"Podniósł ręce i przeprosił kolegów". David de Gea wziął na siebie winę za porażkę z Barceloną
Dziennik "The Sun" dowiedział się, co powiedział w szatni David de Gea po fatalnym błędzie w meczu z Barceloną w Lidze Mistrzów.
Hiszpański bramkarz Man Utd po meczu wziął na siebie winę za porażkę. "De Gea poczuł się odpowiedzialny za wynik, chociaż partnerzy z drużyny nie mieli do niego pretensji.

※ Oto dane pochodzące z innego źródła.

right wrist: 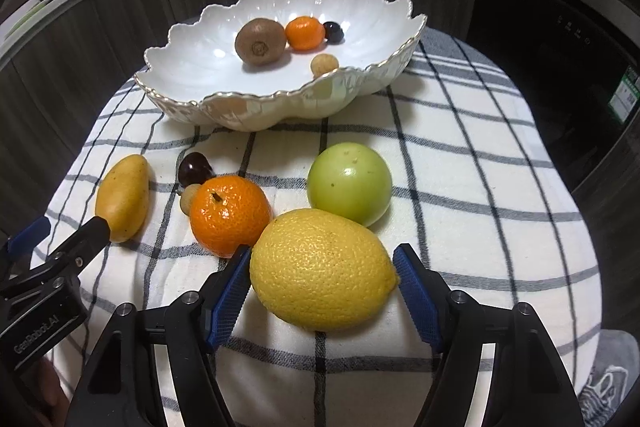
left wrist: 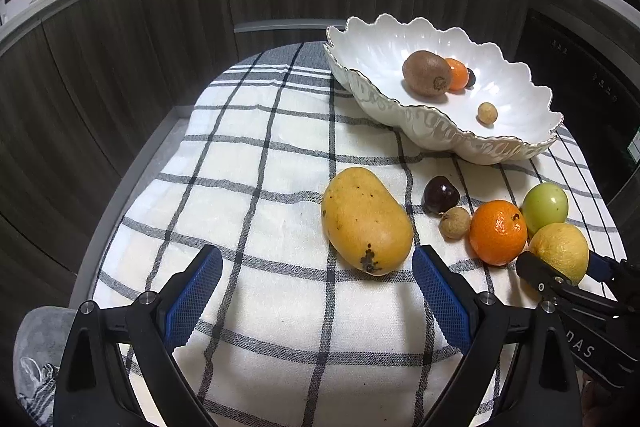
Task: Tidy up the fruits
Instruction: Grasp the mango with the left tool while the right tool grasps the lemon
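We are holding 2 grippers over a checked cloth (left wrist: 280, 155) w/ fruit on it. The left gripper (left wrist: 318, 291) is hanging released, jaws spread wide, nothing between the blue pads; the mango (left wrist: 366, 219) is lying on the cloth just ahead of its right finger, not touching either pad as far as we can tell. The right gripper (right wrist: 322, 285) is straddling the lemon (right wrist: 322, 269): jaws are spread, the left pad is at or nearly at the peel, the right pad is standing just off the lemon's pointed end, so we are not yet gripping it. The lemon is resting on the cloth.

Beside the lemon, the orange (right wrist: 230, 217) and the green apple (right wrist: 350, 183) are sitting close behind it, approx. touching it in the right wrist view. A dark plum (right wrist: 195, 167) and a small tan longan (right wrist: 190, 198) are sitting between orange and mango.

The white scalloped bowl (right wrist: 192, 67) is standing at the far side of the cloth. It is holding 4 items: a kiwi (right wrist: 260, 41), a small mandarin (right wrist: 305, 33) touching it, a dark round fruit (right wrist: 333, 31) next to that, and a 2nd longan (right wrist: 325, 64) near the front rim
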Motion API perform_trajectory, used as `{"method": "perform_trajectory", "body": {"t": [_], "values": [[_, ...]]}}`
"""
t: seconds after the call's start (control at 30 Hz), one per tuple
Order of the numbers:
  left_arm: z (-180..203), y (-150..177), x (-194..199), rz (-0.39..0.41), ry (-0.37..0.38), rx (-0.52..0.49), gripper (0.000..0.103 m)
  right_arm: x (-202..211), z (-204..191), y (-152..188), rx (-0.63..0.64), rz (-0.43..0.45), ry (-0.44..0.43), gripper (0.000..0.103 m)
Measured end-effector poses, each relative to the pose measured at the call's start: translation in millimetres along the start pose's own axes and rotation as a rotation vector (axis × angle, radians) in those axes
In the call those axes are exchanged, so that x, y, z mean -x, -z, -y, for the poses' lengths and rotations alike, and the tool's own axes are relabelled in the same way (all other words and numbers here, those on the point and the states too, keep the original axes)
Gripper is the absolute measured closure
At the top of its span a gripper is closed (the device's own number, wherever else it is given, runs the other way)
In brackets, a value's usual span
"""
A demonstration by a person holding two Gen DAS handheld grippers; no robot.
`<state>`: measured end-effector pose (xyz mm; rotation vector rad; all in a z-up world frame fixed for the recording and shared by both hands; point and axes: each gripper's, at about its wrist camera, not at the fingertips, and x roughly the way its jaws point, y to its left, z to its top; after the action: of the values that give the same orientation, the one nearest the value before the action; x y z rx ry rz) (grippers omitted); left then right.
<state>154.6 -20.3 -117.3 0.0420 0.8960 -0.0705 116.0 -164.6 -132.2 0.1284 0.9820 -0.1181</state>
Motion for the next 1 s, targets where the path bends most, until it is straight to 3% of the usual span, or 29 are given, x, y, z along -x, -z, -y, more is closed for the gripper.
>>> {"method": "perform_trajectory", "body": {"t": [0.37,0.6,0.8,1.0], "values": [[12.8,-5.5,-4.1,0.000,0.015,-0.026,0.006,1.6,8.1,-1.0,-0.028,0.022,-0.042,0.036],[24.3,-14.5,-20.1,-0.009,0.016,-0.037,0.008,29.7,9.3,-14.7,-0.038,0.150,-0.003,0.036],[21.9,-16.4,-33.8,-0.018,0.008,-0.031,0.015,30.3,4.0,-24.5,-0.016,0.175,0.021,0.036],[20.6,-16.8,-45.7,-0.042,0.025,-0.024,0.032,21.9,3.2,-29.2,-0.021,0.169,0.030,0.036]]}}
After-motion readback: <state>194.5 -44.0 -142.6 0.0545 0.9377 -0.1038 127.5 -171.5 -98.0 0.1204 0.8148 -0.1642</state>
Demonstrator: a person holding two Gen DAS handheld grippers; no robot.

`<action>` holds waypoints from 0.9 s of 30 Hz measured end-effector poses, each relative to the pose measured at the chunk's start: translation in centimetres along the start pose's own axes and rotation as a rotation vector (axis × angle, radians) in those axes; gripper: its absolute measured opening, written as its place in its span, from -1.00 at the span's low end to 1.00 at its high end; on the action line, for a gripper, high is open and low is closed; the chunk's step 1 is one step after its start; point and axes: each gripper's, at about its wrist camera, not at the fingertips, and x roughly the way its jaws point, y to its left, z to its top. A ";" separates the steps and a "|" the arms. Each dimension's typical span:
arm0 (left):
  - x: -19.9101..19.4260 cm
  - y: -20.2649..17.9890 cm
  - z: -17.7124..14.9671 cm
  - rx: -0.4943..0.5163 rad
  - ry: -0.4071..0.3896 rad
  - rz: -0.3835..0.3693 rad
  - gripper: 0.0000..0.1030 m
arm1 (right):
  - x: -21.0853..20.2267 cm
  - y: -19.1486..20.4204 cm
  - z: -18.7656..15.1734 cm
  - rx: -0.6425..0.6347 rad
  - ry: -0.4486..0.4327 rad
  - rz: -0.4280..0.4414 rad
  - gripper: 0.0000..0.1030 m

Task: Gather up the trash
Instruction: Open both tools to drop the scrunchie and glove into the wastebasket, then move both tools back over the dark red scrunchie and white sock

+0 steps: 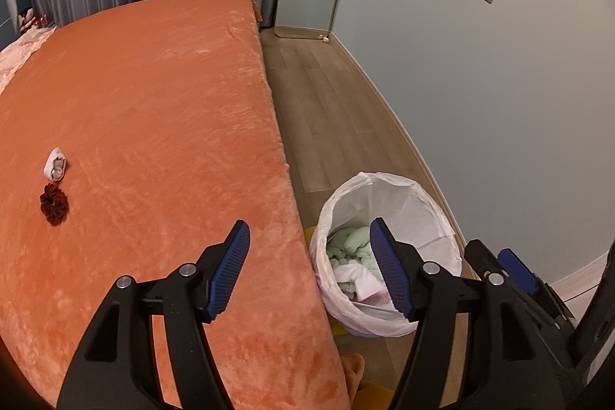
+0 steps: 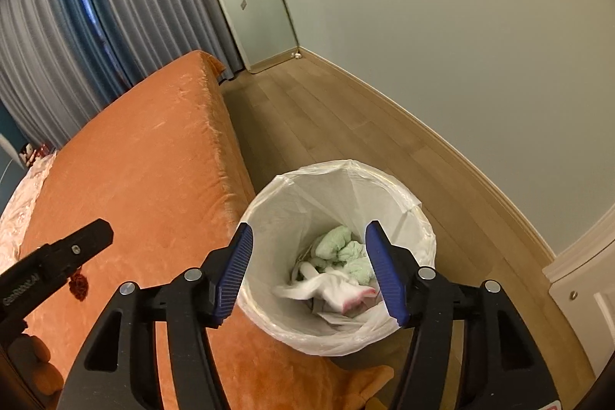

W szatni golkiper podniósł ręce i przeprosił cały zespół. Hiszpan stwierdził, że Manchester United mógł wygrać z Barcą, gdyby nie jego błąd" - czytamy na stronach "The Sun".
ZOBACZ: Media: Zaskakujący transfer Paris Saint-Germain. Wielkie pieniądze dla Davida de Gei >>
ZOBACZ: Liga Mistrzów 2019. Barcelona - Manchester. "Hiszpański Karius" - David De Gea w ogniu krytyki >>
Gazeta spekuluje, że przyszłość 28-letniego golkipera w klubie z Old Trafford stanęła pod znakiem zapytania. "De Gea domaga się pensji przekraczającej 400 tys. funtów tygodniowo, ale w obecnej sytuacji działacze United nie są przygotowani na tak wygórowaną - ich zdaniem - kwotę" - pisze brytyjski tabloid.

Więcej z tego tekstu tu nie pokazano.